## WORK TO COMPLETE
Write out exactly, please, every line from the beginning of the entries to the line holding "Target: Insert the", and no pictures.

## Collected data
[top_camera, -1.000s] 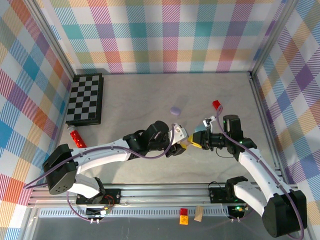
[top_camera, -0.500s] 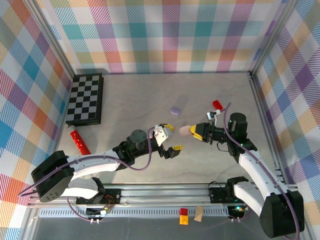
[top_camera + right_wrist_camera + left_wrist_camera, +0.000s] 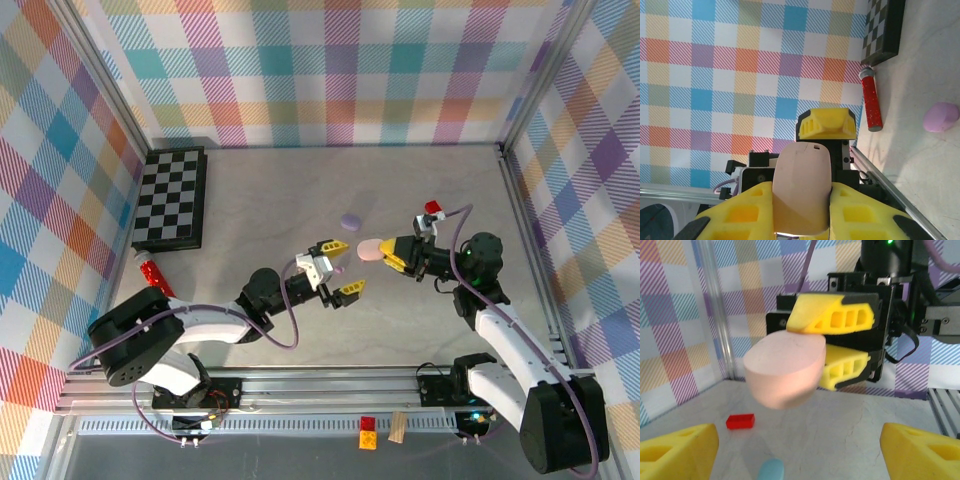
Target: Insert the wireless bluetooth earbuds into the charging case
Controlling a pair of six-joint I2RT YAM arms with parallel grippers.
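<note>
**Between the 2 grippers, a pink case held off the table**

Nearest the arm bases, the left gripper (image 3: 348, 267) stands released, its 2 yellow fingers spread wide with nothing between them. On the table (image 3: 270, 200), low in the left wrist view, lies a small pale blue piece (image 3: 771, 471). It may be 1 of the earbuds, but the frame edge cuts it off and I cannot say for sure.

Just beyond, lifted clear of the table, hangs the pink charging case (image 3: 785, 370), clenched at 1 end by the right gripper (image 3: 388, 251). Its long axis runs along those fingers, and its free rounded end points at the left gripper's open jaws. That makes the left arm the better placed to work on it. The case looks closed, and whether an earbud sits inside is hidden.

Farther back a lilac case (image 3: 350, 220) rests on the table, well apart. A red block (image 3: 433, 208) lies beyond it, off to the right.
</note>
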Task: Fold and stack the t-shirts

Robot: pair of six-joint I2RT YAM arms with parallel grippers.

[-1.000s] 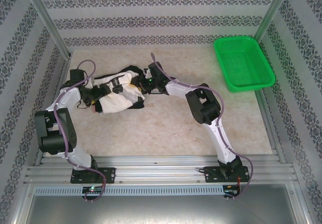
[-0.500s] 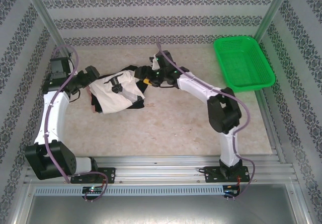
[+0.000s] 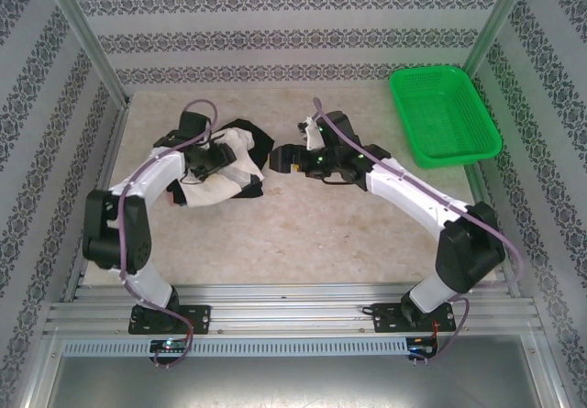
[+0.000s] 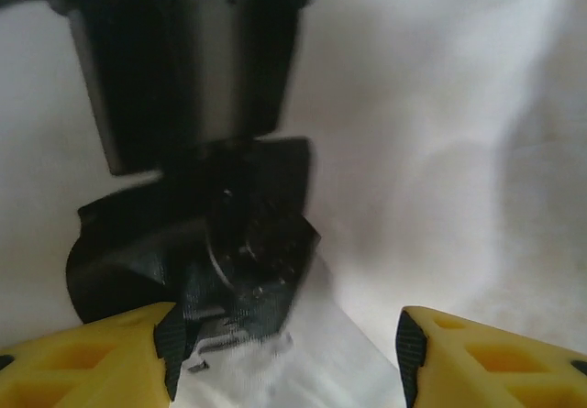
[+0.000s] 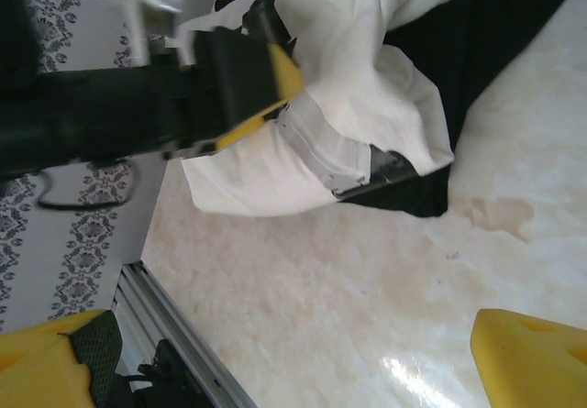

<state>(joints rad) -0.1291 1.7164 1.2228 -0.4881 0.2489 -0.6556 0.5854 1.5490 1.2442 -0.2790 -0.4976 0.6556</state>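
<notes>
The t-shirts lie in a crumpled pile at the table's back left. The off-white t-shirt [image 3: 220, 186] is on top, and the black t-shirt [image 3: 249, 129] pokes out behind it and along its front edge. My left gripper [image 3: 213, 158] is down on the off-white cloth. Its jaws stand apart over a fold [image 4: 303, 335] beside a dark print [image 4: 248, 243]. My right gripper [image 3: 281, 159] hangs open just right of the pile over bare table. In the right wrist view the off-white t-shirt [image 5: 348, 87], the black t-shirt [image 5: 500, 41] and the left gripper's yellow finger [image 5: 268, 78] lie ahead of my right gripper [image 5: 293, 362].
A green mesh basket [image 3: 445, 115] stands at the back right corner. Patterned walls close in the table on three sides. A metal rail [image 5: 183, 335] runs along the table's left edge. Bare tabletop [image 3: 312, 234] stretches in front of the pile.
The left arm swung in from the far left onto the pile and its jaws narrowed. The right gripper opened wide and drew back to the right, off the shirts.
</notes>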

## EXERCISE ANSWER
[top_camera, -1.000s] 
[top_camera, -0.500s] 
[top_camera + right_wrist_camera + left_wrist_camera, +0.000s] 
Target: Insert the wireless bluetooth earbuds into the charging case

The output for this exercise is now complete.